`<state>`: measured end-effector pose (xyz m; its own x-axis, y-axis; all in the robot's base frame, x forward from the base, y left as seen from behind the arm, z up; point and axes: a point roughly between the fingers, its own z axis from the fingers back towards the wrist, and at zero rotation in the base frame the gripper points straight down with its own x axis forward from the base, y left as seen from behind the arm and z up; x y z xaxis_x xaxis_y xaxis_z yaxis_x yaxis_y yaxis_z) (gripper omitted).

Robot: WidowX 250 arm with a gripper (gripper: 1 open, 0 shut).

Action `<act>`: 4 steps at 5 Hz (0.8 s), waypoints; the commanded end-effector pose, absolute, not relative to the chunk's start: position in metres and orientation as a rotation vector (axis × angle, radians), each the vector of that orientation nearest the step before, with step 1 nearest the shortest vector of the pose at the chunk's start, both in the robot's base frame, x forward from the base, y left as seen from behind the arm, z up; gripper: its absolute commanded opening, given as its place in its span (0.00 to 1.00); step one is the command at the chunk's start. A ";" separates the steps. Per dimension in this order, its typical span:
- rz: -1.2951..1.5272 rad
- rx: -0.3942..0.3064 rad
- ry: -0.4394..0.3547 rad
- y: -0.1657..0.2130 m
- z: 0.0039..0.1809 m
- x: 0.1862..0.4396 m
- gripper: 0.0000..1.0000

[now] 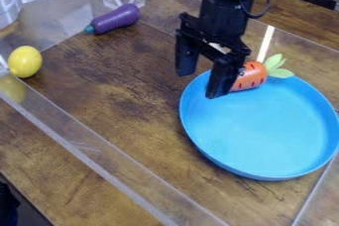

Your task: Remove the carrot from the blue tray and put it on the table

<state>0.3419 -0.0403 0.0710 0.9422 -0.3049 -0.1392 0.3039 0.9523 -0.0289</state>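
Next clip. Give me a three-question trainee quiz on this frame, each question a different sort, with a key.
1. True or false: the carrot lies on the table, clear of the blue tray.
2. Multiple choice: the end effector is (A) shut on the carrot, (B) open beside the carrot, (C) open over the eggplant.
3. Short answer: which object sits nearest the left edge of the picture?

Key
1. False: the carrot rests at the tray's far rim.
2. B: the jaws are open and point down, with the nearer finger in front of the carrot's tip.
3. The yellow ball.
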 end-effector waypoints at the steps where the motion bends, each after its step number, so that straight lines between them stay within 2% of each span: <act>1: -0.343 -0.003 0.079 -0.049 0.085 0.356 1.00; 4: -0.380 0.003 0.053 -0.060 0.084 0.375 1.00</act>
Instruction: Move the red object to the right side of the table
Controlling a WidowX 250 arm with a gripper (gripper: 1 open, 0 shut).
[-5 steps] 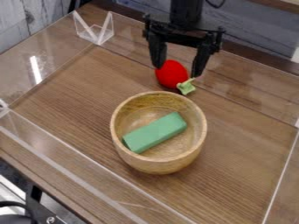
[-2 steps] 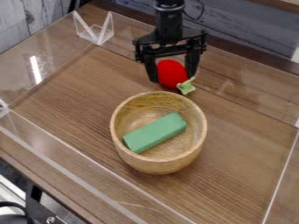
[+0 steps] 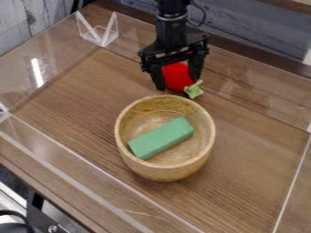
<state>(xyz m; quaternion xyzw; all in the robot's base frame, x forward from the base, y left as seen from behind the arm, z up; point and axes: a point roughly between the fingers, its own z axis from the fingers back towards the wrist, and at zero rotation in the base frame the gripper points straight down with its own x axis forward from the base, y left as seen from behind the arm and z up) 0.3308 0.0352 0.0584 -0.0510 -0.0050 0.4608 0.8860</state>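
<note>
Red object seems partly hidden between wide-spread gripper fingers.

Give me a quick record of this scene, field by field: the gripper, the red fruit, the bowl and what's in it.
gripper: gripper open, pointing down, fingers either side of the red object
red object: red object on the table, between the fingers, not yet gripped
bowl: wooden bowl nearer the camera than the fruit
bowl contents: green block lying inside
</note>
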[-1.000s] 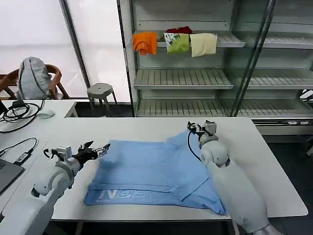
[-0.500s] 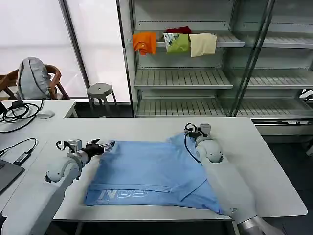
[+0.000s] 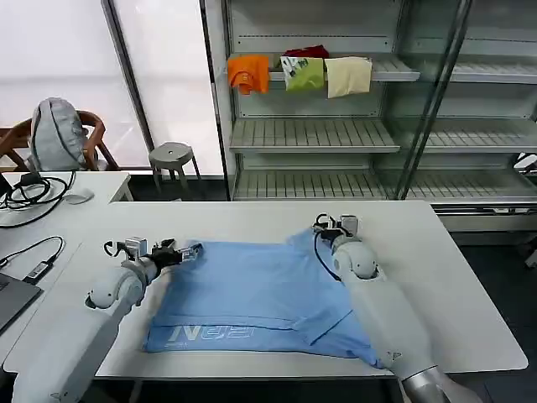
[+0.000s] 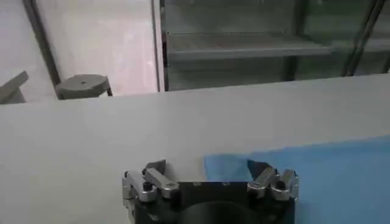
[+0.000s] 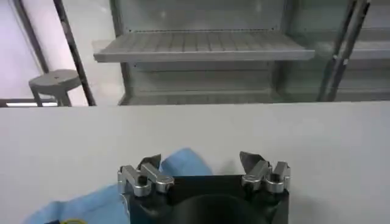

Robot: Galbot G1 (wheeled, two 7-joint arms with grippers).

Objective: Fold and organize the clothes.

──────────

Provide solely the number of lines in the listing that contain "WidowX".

2